GIVEN MATERIAL →
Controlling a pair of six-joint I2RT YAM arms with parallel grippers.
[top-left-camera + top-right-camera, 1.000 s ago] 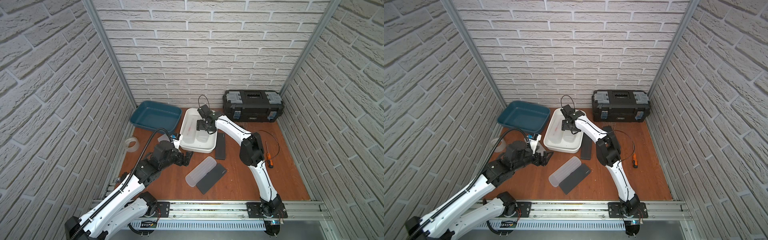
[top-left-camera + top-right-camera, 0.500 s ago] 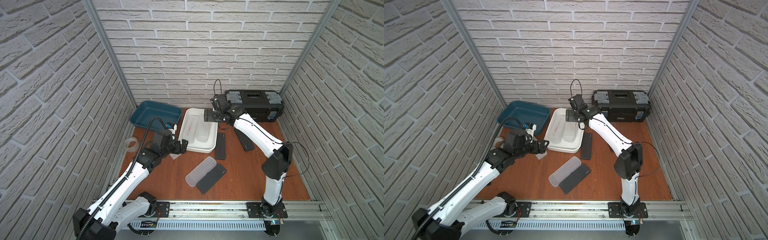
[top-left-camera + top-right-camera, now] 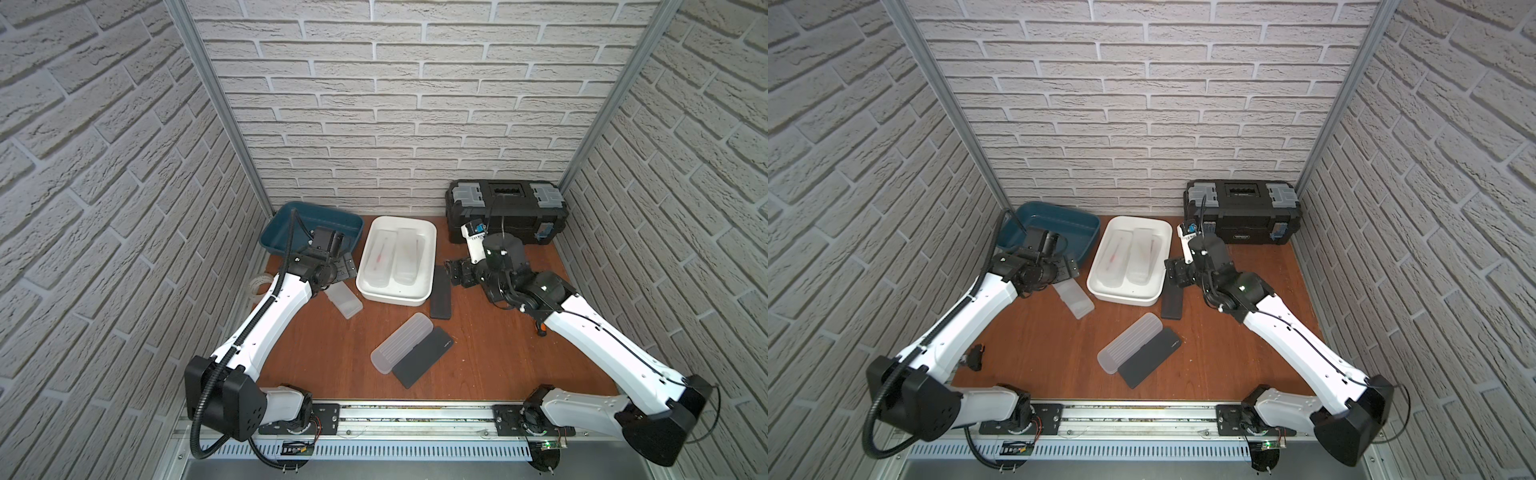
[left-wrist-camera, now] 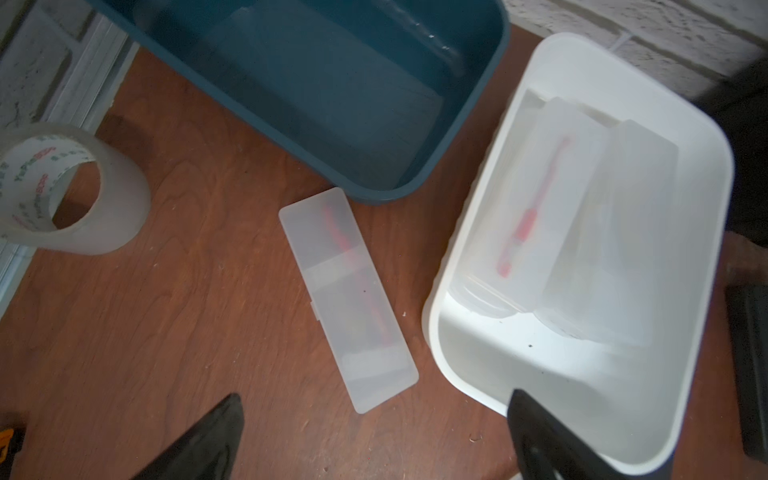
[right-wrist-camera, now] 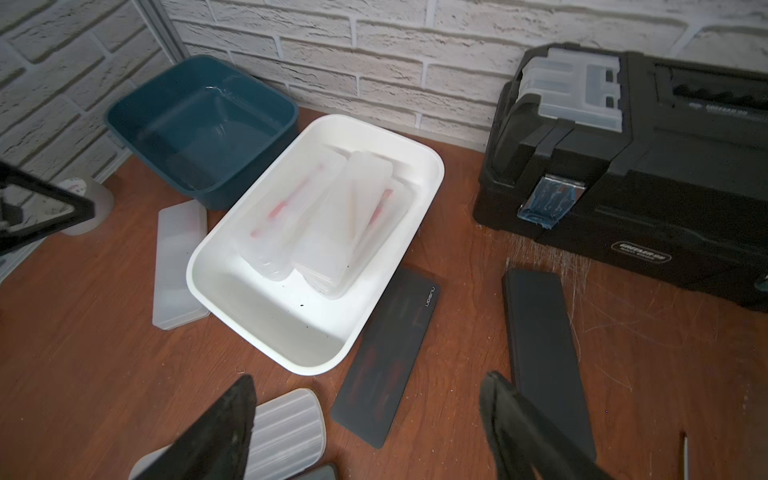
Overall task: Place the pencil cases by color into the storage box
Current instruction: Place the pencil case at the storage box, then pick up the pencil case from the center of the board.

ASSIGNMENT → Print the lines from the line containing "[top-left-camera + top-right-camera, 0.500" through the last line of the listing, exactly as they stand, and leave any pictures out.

SOLUTION →
[top-left-camera + top-right-camera, 0.500 s ago] 
[top-left-camera + top-right-camera, now] 
[left-wrist-camera, now] 
[right-wrist-camera, now] 
Overall task: Place the pencil cases by color into the storage box
Current instruction: Place the pencil case at the storage box, then pick up the pencil case from the center of the board.

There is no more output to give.